Unless you're one of those strange people who dislikes Jimmie Dale Gilmore's
voice, it's hard not to fall for the operatic country majesty of Richard
Buckner's California-bred twang. Of all the smooth-singing artists
pigeonholed into the alt-country genre, Buckner ranks highest -- particularly when
set against music as grainy and authentic-sounding as the dusty tracks
residing here.
While he's a significantly different kind of performer than Kind of Like Spitting's
Ben Barnett, Buckner is similarly gifted in that his voice can make even the
inauthentic sound rich and tragically true. There's a symphony of emotion
swirling through all of his work, and only when you obsess about it can
anything really negative shine through. The only other Buckner record
I own, the J.D. Foster-produced Devotion and Doubt, has a
definite appearance of greatness: good melodies, that fantastic
voice and a level of production that every outlaw singer would like for his own
material. None of those songs stuck in my head for more than
a minute, though; I think it's because that particular batch of material was a tad
hollow. The best songs earned resonance only from that voice, that damn
amazing voice. Feeling as if his material merely attempted to evoke great country
albums which came before, I quickly gave up on Richard Buckner as a
prodigious vocal talent with a soul that was artistically closed. So
many wonderful artists are like this, admittedly, and go around faking
feelings. Sometimes they can do this successfully, but it's almost
always a pisser if one tries to fake gloom. I think if you need to feign
anything in art, you should go the honest route and feign
happiness, which we often must feign in life.
Then again, Richard Buckner's voice is not exactly equipped to sing happy
songs. Like Ben Barnett's beautiful voice, it seems God-ordained to evoke
just degrees of despair. While The
Hill might be seen as an artist going for broke, I see it more as the
work of a performer who knows his strengths and his present limitations.
Richard Buckner's life might be too damn nice or uneventful to provide his
voice with true dramatic landscapes, and so he has built this effort around
Edgar Lee Master's dark, visually exciting Spoon River Anthology.
And, from what I make of it, he has one-upped Edgar Lee by a poem or two. His
band is nothing short of genius on the instrumentals, with the guitars being
hit so hard that you know somebody close is dead, while the vocal numbers show an
amazing, flat-out brilliant gift at converting poetry to song. The only piece
that seemed to resist alt-country translation, a ghostly sing-speak bit
about "Ollie Mcgee", is terribly evocative, and far more effective than any
of Bob Dylan's (or John Wesley Harding's) latest attempts at traditional
numbers.
Running less than forty minutes, The Hill is something of a climb
to get through at one sitting, but I'm clueless as to where faults might lie.

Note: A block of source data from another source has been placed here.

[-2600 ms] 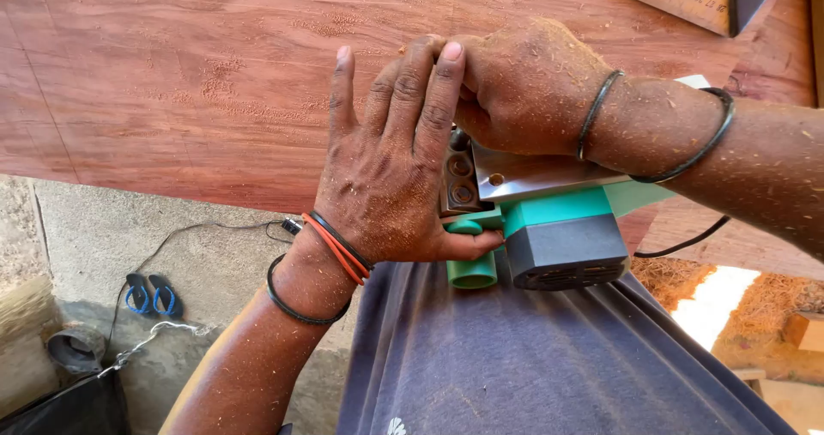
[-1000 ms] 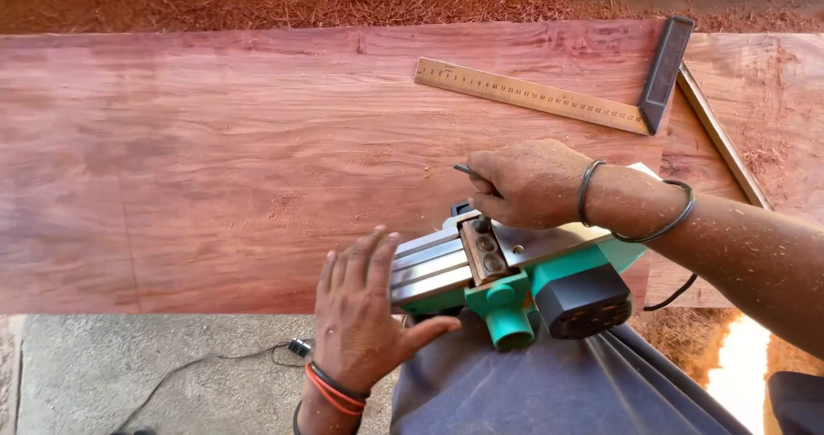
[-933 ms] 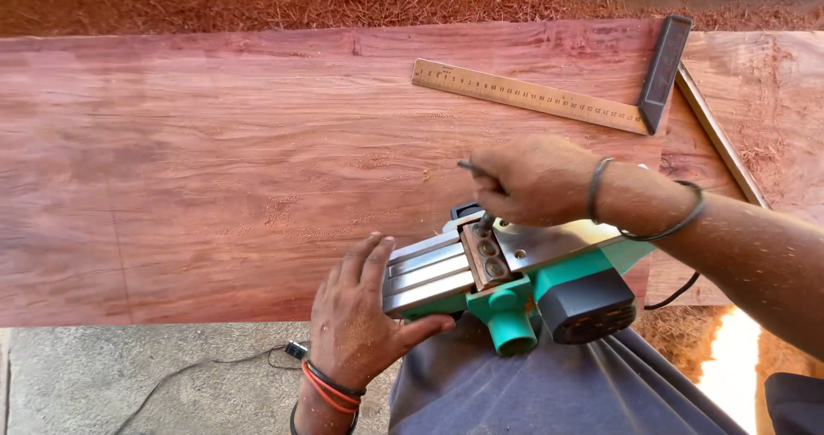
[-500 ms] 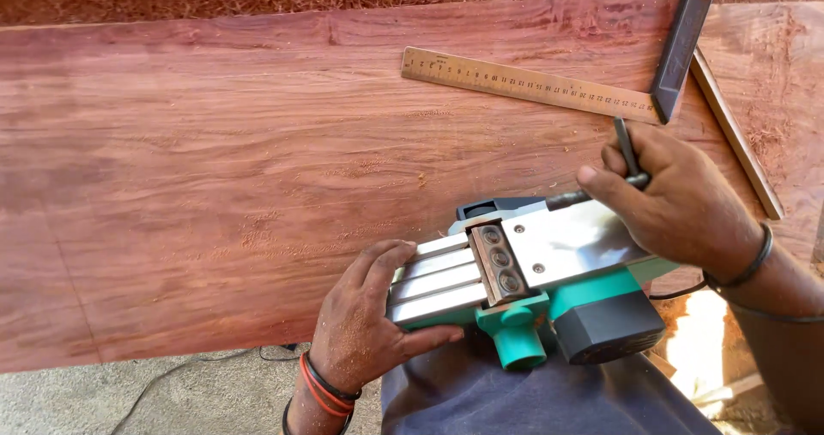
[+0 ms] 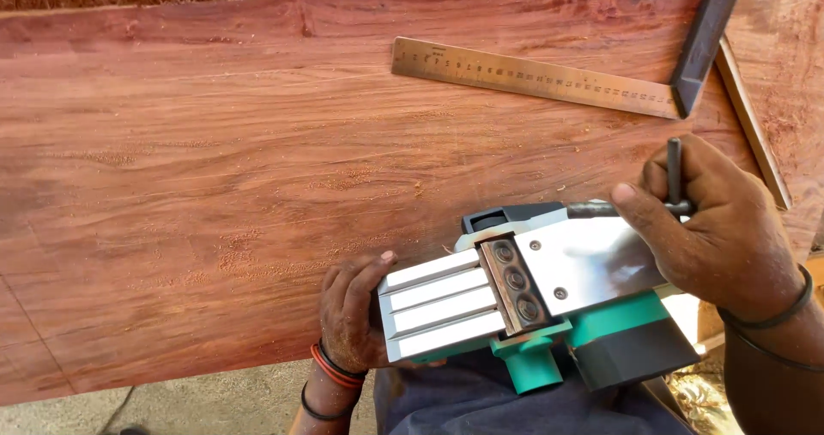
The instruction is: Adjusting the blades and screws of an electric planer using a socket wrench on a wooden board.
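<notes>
A green and black electric planer (image 5: 549, 306) lies upside down on my lap at the near edge of a wide reddish wooden plank (image 5: 257, 186), its silver sole and blade drum facing up. My left hand (image 5: 352, 311) grips the front end of the planer from below, thumb along the grooved front shoe. My right hand (image 5: 712, 225) rests on the rear sole and holds a small dark L-shaped wrench (image 5: 674, 178), one arm pointing up between the fingers. Both wrists wear bands.
A steel try square (image 5: 549, 79) with a dark stock (image 5: 704, 40) lies on the plank's far right. Sawdust speckles the plank. Concrete floor (image 5: 197, 401) shows below the plank's near edge. Wood shavings lie beyond the far edge.
The view has pulled back and shifted. My right hand moved from the planer's middle to its rear right with the wrench, uncovering the sole. My left hand stays under the front end.
</notes>
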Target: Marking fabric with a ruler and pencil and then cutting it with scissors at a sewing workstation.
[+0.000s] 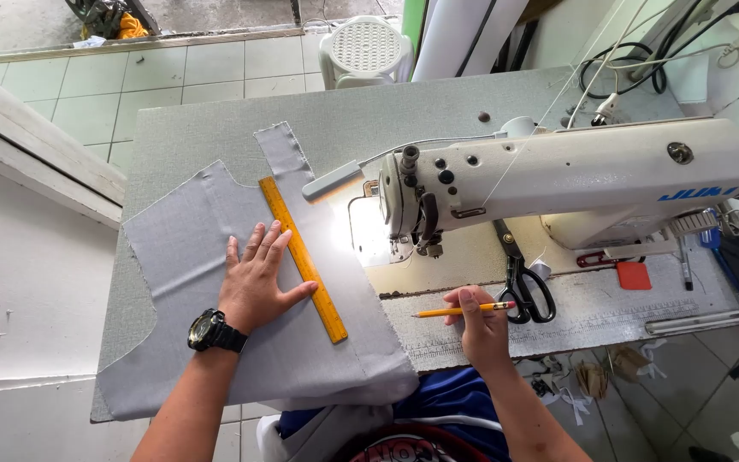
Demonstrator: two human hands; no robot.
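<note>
The left hand (254, 282) lies open and flat on the grey cloth (207, 257), touching the ruler (303, 258) laid across it. The right hand (481, 329) grips a pencil (464, 310) off to the right, near the scissors (525, 287). No drawn line shows on the cloth, so marking seems not yet done.

Both forearms bare, no sleeves in view. Left hand (254, 282) has a chunky black digital wristwatch (213, 331): round case, dark dial, wide black strap round the wrist. Right hand (481, 329) has no rings or bands, nails short. Lower edge shows blue shorts (451, 398) with white side stripe, plus a shirt hem with red-and-white print.
</note>
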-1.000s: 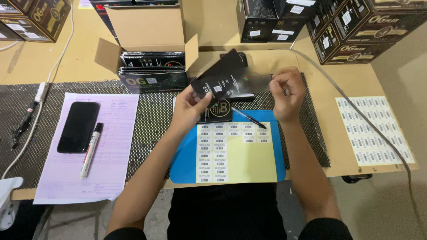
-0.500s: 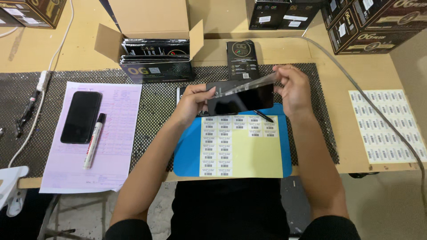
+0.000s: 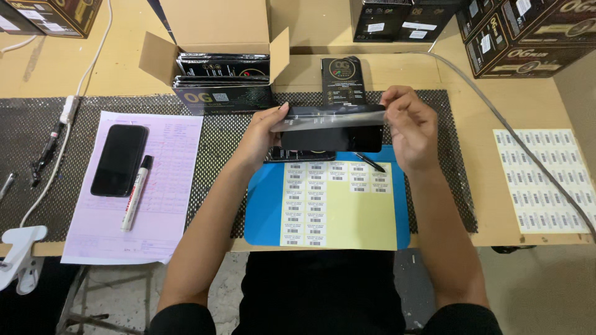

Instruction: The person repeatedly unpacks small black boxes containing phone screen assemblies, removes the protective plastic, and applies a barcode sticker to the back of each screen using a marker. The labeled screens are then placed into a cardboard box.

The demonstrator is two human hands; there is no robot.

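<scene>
Both hands hold a flat black packet (image 3: 332, 131) in a clear plastic sleeve, level above the table. My left hand (image 3: 264, 133) pinches its left end; my right hand (image 3: 411, 127) grips its right end and the sleeve's flap. Under the packet lies a yellow sheet of small barcode labels (image 3: 338, 205) on a blue mat (image 3: 264, 208), with a black pen (image 3: 370, 162) at its top edge. Another black packet (image 3: 343, 79) lies flat just beyond my hands.
An open cardboard box (image 3: 214, 59) of black packets stands at the back. On the left, a black phone (image 3: 120, 160) and a marker (image 3: 136, 192) lie on a pink form (image 3: 167, 205). A second label sheet (image 3: 540, 180) lies right. A cable (image 3: 496, 118) crosses the table. Dark cartons (image 3: 528, 31) stand back right.
The packet went from tilted upright to held level between both hands. A second packet now lies flat behind them. The camera has moved closer.
</scene>
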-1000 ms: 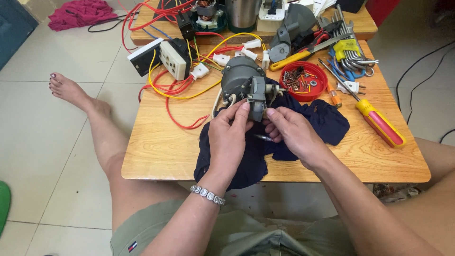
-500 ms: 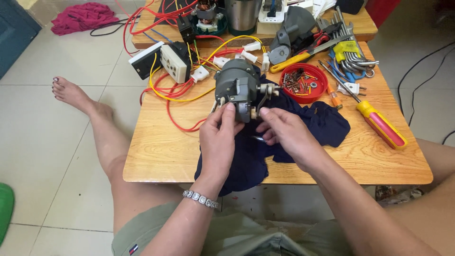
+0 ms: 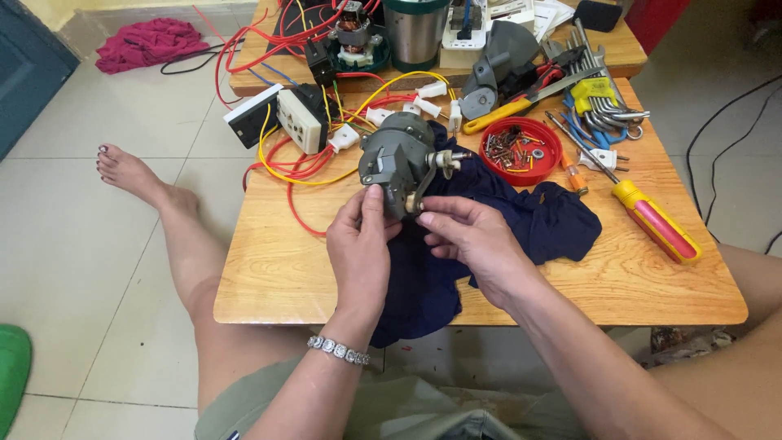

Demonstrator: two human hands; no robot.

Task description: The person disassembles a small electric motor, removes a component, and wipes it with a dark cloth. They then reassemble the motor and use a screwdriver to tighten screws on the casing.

While it's almost blasphemous to suggest this (because I really love his voice;
have I made that clear?), my only recommendation would be to emulate
Tom Russell or John Prine and take some guest singers along for the harrowing
ride. Either that or fiddle with the song order. That The Hill
follows a format of instrumental-vocal-instrumental from start to finish is
the only thing dull about this illuminating, masterful work.